"Because you're—" She doesn't finish the sentence.
"Yeah. Because I'm barely holding on here."
She swallows hard. Takes a small step back. It's the smart thing to do. The right thing.
I immediately miss her warmth.
"Thank you," she says. "For letting me help."
"Thank you for helping."
She backs toward the door, putting distance between us.
"I'll see you around?" she asks.
"I'm here most fight nights."
"Right. Of course." She fumbles for the door handle behind her. "Take care of those hands, Danny."
"I will."
She opens the door, and the noise from the warehouse floods in. Reality crashing back. She slips out quickly, and I'm alone in the storage room that still smells like strawberries.
I sit there for another minute. Maybe two. Letting my body calm down. Letting my heart rate return to something approaching normal.
Then I look at my hands. At the way she cleaned and bandaged them. At the evidence that someone in this world thinks I'm worth taking care of.
And I realize I'm in serious trouble.
Because Joanna with her tired blue eyes and her gentle hands and her strawberry-scented hair has gotten under my skin in a way I don't know how to handle.
In a way that makes me want things I have no right wanting.
I stand, run my hand over my head, and try to figure out what the hell I'm supposed to do now.
The answer doesn't come.
I head for the door, back to the warehouse, back to reality. But as I step out, I catch a glimpse of her across the room. She's got her mop and bucket, working on cleaning the Pit, head down.
She glances up. Our eyes meet across the distance.

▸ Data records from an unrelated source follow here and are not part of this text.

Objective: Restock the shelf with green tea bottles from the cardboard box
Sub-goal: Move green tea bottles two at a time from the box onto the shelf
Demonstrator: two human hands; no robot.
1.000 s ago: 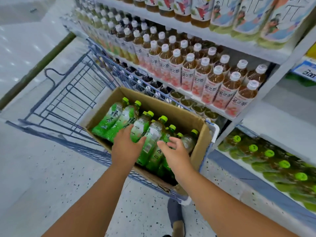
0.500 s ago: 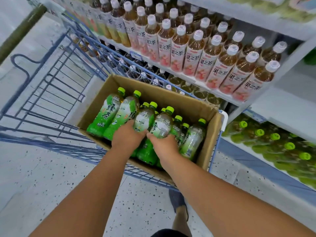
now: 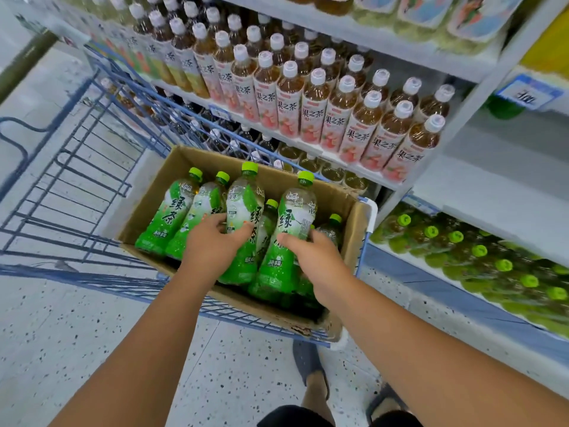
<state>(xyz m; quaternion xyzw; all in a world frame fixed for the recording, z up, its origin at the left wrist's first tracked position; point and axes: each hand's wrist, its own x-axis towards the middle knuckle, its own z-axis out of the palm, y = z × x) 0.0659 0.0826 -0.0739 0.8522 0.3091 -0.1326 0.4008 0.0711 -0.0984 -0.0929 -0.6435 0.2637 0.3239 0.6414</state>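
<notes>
A cardboard box (image 3: 354, 223) sits in a blue wire cart and holds several green tea bottles with green caps. My left hand (image 3: 212, 245) grips one green tea bottle (image 3: 244, 198) around its middle, lifted above the others. My right hand (image 3: 317, 260) grips a second green tea bottle (image 3: 295, 211), also raised, cap pointing away from me. Two more green tea bottles (image 3: 172, 217) lie at the box's left side. The low shelf (image 3: 431, 282) at the right holds rows of green-capped bottles.
The blue wire cart (image 3: 77, 167) stands against the shelving, its left part bare. A middle shelf carries several brown tea bottles with white caps (image 3: 314, 112). Speckled floor lies below, with my feet in sandals (image 3: 311, 365) behind the cart.
Both hands closed around a bottle each and lifted them up out of the pile. The view also shifted closer to the box.
</notes>
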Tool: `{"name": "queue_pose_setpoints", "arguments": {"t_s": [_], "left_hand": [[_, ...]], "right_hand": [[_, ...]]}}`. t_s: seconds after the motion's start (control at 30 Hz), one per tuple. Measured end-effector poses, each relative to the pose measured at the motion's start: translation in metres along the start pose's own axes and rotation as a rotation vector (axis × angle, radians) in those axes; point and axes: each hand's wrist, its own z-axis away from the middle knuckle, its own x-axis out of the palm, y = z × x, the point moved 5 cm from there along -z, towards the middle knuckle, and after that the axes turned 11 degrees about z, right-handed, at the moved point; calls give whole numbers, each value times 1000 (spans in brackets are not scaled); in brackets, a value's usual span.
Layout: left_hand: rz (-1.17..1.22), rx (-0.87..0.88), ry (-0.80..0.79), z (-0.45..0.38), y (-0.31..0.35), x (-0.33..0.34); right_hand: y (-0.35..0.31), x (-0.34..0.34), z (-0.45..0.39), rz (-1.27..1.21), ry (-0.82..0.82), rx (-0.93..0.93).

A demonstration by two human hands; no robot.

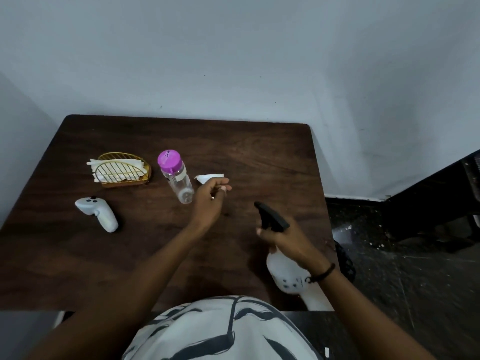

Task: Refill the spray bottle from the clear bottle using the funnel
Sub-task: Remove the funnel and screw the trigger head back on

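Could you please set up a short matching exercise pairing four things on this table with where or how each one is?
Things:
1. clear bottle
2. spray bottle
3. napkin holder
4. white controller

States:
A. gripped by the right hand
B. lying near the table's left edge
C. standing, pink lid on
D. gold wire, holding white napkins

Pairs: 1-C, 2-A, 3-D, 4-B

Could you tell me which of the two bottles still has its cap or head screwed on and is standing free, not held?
The clear bottle with the purple cap, standing unheld near the napkin holder. The white spray bottle is gripped at its black head by the right hand.
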Motion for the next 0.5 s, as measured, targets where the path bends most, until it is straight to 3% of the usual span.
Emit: {"name": "queue_pose_setpoints", "arguments": {"t_s": [0.27, 0.5], "left_hand": [[-34, 13, 5, 23, -6, -18], [-88, 30, 38, 33, -6, -19]], "right_hand": [[36, 28, 32, 80, -122, 172], [50, 31, 25, 455, -52, 249]]}}
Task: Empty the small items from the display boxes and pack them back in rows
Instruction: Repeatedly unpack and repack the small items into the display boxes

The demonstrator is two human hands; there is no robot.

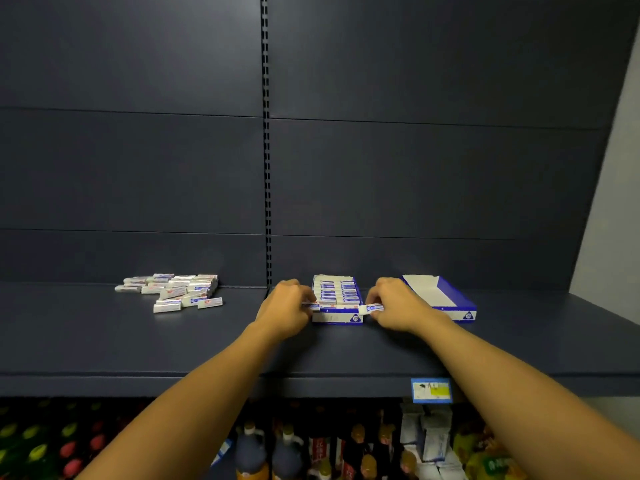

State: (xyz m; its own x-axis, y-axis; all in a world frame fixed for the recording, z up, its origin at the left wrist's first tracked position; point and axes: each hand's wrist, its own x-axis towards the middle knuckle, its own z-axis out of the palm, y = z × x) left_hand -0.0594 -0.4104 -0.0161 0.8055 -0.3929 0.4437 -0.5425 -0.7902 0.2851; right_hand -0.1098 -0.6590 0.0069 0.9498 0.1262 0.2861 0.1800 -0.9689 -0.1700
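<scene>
Both hands work at the near end of the filled box (337,299), which sits on the dark shelf (138,341) just right of centre. The left hand (289,308) pinches a small white-and-blue packet (311,305) at the box's 9 o'clock corner, and the right hand (394,306) pinches another packet (371,308) at its 3 o'clock corner. Two columns of packets already lie in neat rows inside, so this box looks nearly full.

To finish the row well, each packet should probably go in flat, label up and long side across, matching those behind it, then be pushed back until it touches the row before it. Lowering one at a time would keep the hands from crowding each other over the narrow opening. A finger on the front wall should stop the light card box from sliding.

At 3 o'clock, just beyond the right hand, an empty box (440,297) lies at an angle, open and waiting. At 9 o'clock, well apart, a loose pile of packets (173,291) lies on the shelf, presumably its supply. The right wrist is close to the empty box and could knock it. A price tag (431,389) hangs on the shelf edge, with bottles (249,452) below, clear of the work.
</scene>
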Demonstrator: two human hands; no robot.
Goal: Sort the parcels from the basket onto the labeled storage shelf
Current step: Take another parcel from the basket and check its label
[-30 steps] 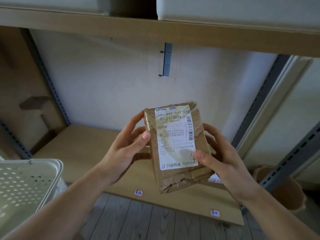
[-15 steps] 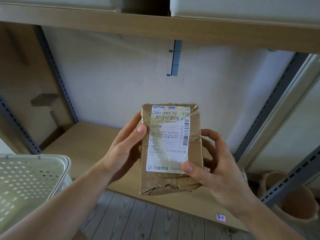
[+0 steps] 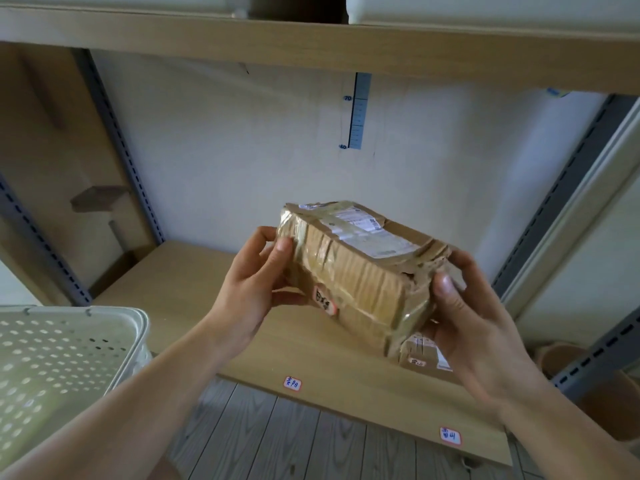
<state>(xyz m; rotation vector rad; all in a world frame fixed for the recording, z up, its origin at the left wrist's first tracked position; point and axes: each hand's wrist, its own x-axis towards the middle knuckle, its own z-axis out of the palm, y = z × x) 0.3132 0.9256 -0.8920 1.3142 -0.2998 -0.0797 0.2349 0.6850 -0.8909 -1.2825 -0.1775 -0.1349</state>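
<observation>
A taped brown cardboard parcel [image 3: 360, 271] hangs in the air over the wooden shelf board [image 3: 194, 292]. Its white shipping label faces up and a small handwritten sticker shows on its near side. My left hand [image 3: 252, 289] grips its left end, and my right hand [image 3: 464, 327] grips its crumpled right end. A second, smaller parcel [image 3: 420, 353] lies on the board under my right hand, mostly hidden. Two red-edged labels are stuck on the board's front edge, one [image 3: 292, 383] near the middle and one [image 3: 450, 436] to the right. The white perforated basket [image 3: 69, 344] stands at the lower left.
An upper shelf board [image 3: 311, 46] carries white bins overhead. Grey slotted uprights [image 3: 117, 140] frame the bay at left and right. Brown paper cups [image 3: 561, 356] stand low at the right. Grey plank flooring [image 3: 277, 441] lies below.
The parcel has tipped from upright, with its label facing me, to lying flat with its label up and its side sticker toward me. Both hands shifted to its ends.
</observation>
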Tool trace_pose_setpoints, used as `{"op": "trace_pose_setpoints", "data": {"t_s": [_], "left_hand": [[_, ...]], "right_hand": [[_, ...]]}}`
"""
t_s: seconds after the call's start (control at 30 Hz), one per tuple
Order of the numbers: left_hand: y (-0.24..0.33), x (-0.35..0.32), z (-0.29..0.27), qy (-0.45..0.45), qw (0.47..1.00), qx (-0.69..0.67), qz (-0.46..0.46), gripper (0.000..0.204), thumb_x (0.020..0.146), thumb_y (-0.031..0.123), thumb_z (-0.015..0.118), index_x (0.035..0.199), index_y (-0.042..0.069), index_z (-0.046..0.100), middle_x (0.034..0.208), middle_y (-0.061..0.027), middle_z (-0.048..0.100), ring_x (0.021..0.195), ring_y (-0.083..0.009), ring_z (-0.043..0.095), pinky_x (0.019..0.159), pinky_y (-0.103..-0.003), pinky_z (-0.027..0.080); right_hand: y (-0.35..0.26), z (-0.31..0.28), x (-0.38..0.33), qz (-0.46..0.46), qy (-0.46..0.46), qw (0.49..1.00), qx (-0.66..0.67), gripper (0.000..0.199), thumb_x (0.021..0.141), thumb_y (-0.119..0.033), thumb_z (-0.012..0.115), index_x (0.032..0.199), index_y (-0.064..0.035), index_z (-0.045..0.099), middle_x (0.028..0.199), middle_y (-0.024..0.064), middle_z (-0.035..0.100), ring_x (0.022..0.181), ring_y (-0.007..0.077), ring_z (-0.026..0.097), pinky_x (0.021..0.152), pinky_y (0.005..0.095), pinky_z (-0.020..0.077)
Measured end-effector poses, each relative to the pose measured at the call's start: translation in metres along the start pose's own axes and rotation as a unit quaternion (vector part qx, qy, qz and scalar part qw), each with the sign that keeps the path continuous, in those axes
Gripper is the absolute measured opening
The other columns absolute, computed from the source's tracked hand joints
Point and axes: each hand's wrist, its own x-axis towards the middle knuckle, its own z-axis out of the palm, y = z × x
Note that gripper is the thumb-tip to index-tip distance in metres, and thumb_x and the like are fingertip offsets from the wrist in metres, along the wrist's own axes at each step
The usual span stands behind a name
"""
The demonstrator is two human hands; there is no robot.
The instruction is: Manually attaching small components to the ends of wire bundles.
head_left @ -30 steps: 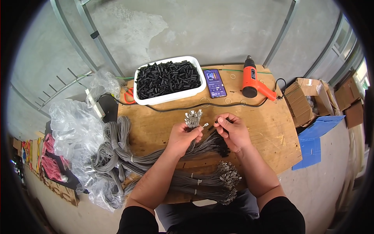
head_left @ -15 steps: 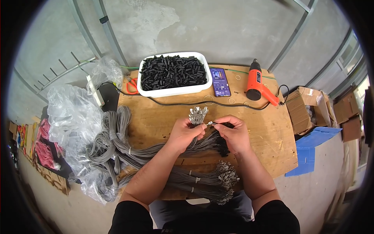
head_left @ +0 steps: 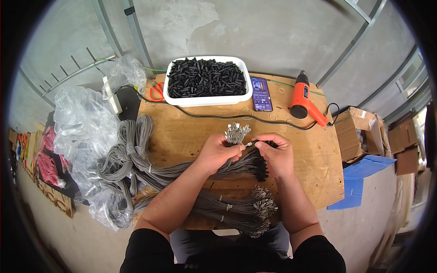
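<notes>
My left hand [head_left: 215, 154] is closed around a bundle of grey wires, whose silvery metal terminals [head_left: 237, 132] fan out above the fist. One terminal sticks out from between its thumb and finger. Against that terminal my right hand [head_left: 277, 154] pinches a short black sleeve [head_left: 254, 143]; whether the sleeve is over the terminal's end I cannot tell. Below the hands, wire ends with black sleeves [head_left: 261, 167] on them lie together. Nearer to me are tied grey wire bundles [head_left: 214, 207] with bare terminals [head_left: 265, 204].
Behind my hands stands a white tub [head_left: 207, 101] full of black sleeves. Beside it lie a phone [head_left: 261, 94], an orange heat gun [head_left: 304, 98] and red-handled pliers [head_left: 157, 91]. A black cord [head_left: 218, 114] crosses the wooden table [head_left: 314, 159]. Clear plastic bags [head_left: 84, 123] fill the left side.
The whole view has shifted a little. Both hands stay close together, and the black sleeve now shows more plainly at my right fingertips beside the terminal.
</notes>
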Motion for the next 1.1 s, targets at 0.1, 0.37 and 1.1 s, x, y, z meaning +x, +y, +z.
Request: {"op": "trace_pose_setpoints", "data": {"t_s": [0.1,0.37,1.1], "left_hand": [[0.0002,-0.0007,0.0003,0.002,1.000,-0.006,0.003,0.010,0.086,0.006,0.070,0.089,-0.002,0.066,0.075,-0.0051,0.064,0.065,-0.0109,0.058,0.058,-0.027,0.047],[0.0001,0.0005,-0.0005,-0.002,1.000,-0.002,0.007,0.009,0.086,0.007,0.070,0.088,-0.001,0.066,0.074,-0.0049,0.063,0.064,-0.0103,0.057,0.058,-0.026,0.047],[-0.0003,0.0003,0.0027,0.003,1.000,-0.001,0.001,0.010,0.086,0.007,0.071,0.087,-0.001,0.066,0.074,-0.0041,0.063,0.064,-0.0101,0.057,0.058,-0.026,0.046]], "right_hand": [[0.0015,-0.0004,0.0003,0.003,0.005,1.000,-0.011,0.016,0.086,0.008,0.067,0.101,0.0015,0.069,0.093,0.0086,0.072,0.062,0.0025,0.050,0.053,0.0171,0.0391],[0.0027,-0.0022,0.0012,-0.021,-0.006,0.999,-0.023,0.016,0.086,0.008,0.067,0.100,0.0020,0.069,0.092,0.0083,0.072,0.062,0.0028,0.051,0.053,0.0168,0.0399],[-0.0006,-0.0019,0.0009,0.013,-0.006,1.000,-0.021,0.017,0.087,0.003,0.071,0.104,0.0000,0.071,0.080,-0.0006,0.065,0.063,0.0027,0.051,0.054,0.0174,0.0395]]}}
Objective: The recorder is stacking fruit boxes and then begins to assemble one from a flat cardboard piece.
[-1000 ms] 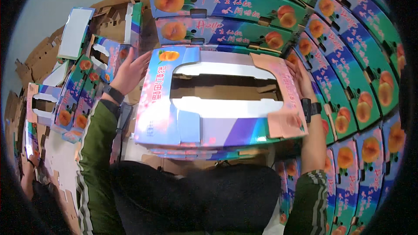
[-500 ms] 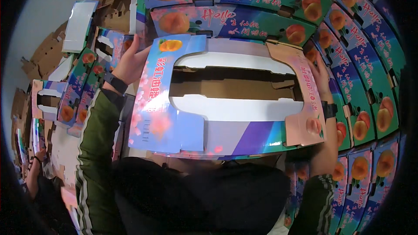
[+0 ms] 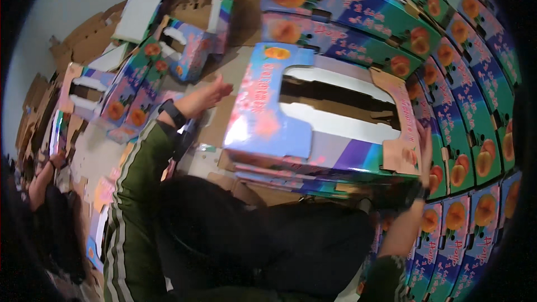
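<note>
A printed fruit carton [image 3: 282,134] with pink blossoms and a large cut-out opening in its top sits in front of me on other flat cartons [image 3: 291,178]. Off its left side, my left hand [image 3: 202,98] is held apart in the air with fingers stretched out and nothing in it. My right hand [image 3: 425,148] lies along the carton's right end, its fingers extended against that side and partly blurred. Through the cut-out the brown inside of the carton shows.
Cartons stand stacked behind [image 3: 347,39] and in a tall wall on the right [image 3: 453,112]. At the left are more cartons [image 3: 128,86], a white-faced panel [image 3: 142,11] and brown cardboard [image 3: 190,8]. Another person's arm [image 3: 47,173] shows at far left.
My left hand has let go of the carton and drawn away from it. The carton now sits on the stack, my right hand still at its end. The view has shifted left.
</note>
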The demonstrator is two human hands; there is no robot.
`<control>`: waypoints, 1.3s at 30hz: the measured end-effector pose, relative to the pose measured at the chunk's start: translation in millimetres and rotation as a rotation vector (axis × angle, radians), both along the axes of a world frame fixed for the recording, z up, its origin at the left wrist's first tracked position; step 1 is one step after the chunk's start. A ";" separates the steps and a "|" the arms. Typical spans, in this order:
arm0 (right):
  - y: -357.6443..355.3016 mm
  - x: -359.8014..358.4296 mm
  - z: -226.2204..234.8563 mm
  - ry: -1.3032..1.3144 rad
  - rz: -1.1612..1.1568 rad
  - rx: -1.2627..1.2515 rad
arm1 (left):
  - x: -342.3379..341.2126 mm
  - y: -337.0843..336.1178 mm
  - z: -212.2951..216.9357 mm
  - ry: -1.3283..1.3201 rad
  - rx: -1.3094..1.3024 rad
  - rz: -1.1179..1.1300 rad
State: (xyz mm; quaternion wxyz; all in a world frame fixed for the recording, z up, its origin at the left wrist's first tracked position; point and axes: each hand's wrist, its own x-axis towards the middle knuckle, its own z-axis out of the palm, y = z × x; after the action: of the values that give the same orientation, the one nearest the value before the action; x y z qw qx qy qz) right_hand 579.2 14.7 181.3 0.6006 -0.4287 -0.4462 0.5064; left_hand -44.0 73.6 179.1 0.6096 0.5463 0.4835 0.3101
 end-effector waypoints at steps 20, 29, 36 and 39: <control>-249.7 -136.0 -56.7 -0.983 -0.433 0.100 | -160.9 -179.5 -131.4 1.389 -0.008 0.218; -249.6 -143.1 -52.6 -0.788 -0.448 0.046 | -182.7 -202.5 24.2 -0.133 -0.035 0.640; -249.1 -131.6 -61.6 -0.753 -0.420 0.065 | -128.9 -246.6 135.3 -0.049 0.223 0.652; -252.3 -126.7 -61.5 -0.762 -0.430 0.057 | -94.7 -267.0 169.1 -0.567 0.187 0.472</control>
State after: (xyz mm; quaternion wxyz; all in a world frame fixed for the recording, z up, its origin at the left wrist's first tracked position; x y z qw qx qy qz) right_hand 452.4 -237.6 119.8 0.4965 -0.6513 -0.5502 0.1629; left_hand -138.6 -193.4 348.1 0.5785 0.3659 0.3778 0.6235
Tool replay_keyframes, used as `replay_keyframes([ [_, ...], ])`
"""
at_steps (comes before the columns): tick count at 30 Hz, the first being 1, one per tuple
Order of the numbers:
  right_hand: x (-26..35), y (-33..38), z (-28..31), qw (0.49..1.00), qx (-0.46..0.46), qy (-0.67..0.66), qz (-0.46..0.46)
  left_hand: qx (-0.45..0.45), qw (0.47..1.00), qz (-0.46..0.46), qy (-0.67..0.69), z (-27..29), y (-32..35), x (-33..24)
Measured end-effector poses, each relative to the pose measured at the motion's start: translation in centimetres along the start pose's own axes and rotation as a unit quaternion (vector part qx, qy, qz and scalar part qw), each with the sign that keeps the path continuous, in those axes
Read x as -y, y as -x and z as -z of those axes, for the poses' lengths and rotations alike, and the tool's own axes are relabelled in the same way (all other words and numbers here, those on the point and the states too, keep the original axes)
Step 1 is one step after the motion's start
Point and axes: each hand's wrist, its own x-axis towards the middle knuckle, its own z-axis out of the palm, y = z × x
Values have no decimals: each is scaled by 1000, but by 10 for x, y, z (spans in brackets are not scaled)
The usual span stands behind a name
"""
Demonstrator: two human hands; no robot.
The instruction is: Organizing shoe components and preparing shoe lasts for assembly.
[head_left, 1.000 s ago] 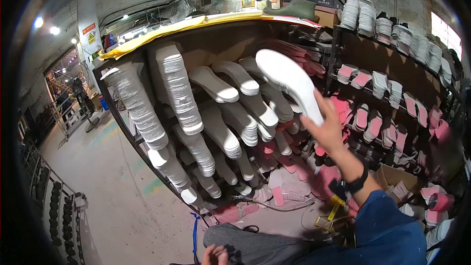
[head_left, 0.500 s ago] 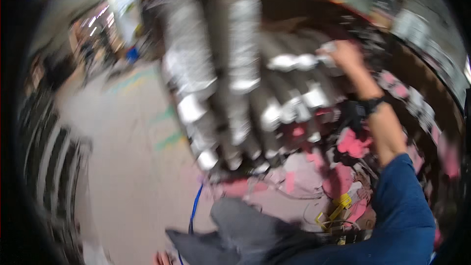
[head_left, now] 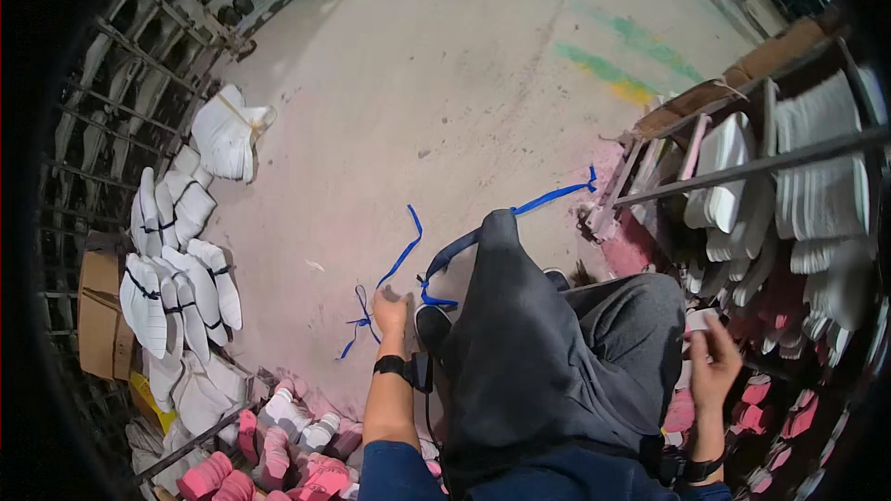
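My left hand (head_left: 392, 311) is low over the floor, its fingers closed at a thin blue strap (head_left: 401, 255). The strap runs forward from the fingertips, and a knotted loop of it lies beside the hand. Another blue strap (head_left: 552, 197) stretches from the grey apron (head_left: 529, 315) over my lap toward the rack. My right hand (head_left: 713, 366) is beside my right knee, fingers curled with a small white piece (head_left: 702, 318) at their tips. Most of that piece is hidden, so its kind cannot be told.
At right, a metal rack (head_left: 761, 167) holds stacks of white insoles (head_left: 821, 158). Banded white insole bundles (head_left: 186, 297) lie on the left beside a cardboard box (head_left: 104, 306). Pink and white bundles (head_left: 292, 441) are heaped near me. Barred racks (head_left: 121, 121) stand far left.
My view has swung down to the floor and my lap. The right hand has come away from the stacked pieces to beside my knee. My left hand is now fully in view at the blue strap.
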Motion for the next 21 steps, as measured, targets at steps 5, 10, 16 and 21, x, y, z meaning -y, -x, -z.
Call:
replay_keyframes([
  [5, 23, -20, -70, 934, 81, 238, 256, 62, 991, -64, -102, -33, -27, -7],
  [10, 26, -31, -88, 932, 105, 217, 272, 73, 983, -39, -162, -67, -68, -42],
  [16, 30, -38, -98, 925, 118, 241, 268, 108, 973, 24, -205, -97, -110, -14],
  [21, 30, -41, -99, 921, 124, 253, 269, 160, 971, -78, -158, -118, -79, -34],
])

She smiles. Small. Quick. Just for me.
Then she goes back to work.
And I stand there like an idiot, watching her, knowing I should walk away.
Knowing I won't.
Chapter 6 - Joanna
I can't stop shaking.
Not from fear this time. From something else entirely. Something that has my heart racing and my skin flushed and my body responding in ways I haven't felt in so long I almost forgot what it was like.
The mop handle is slippery in my palms as I work, muscle memory taking over because my brain is absolutely useless right now. All I can think about is Danny in that storage room. The way he'd looked at me. The way his voice had gone rough when he said I smelled like strawberries.
The way I'd seen his cock straining against those thin shorts.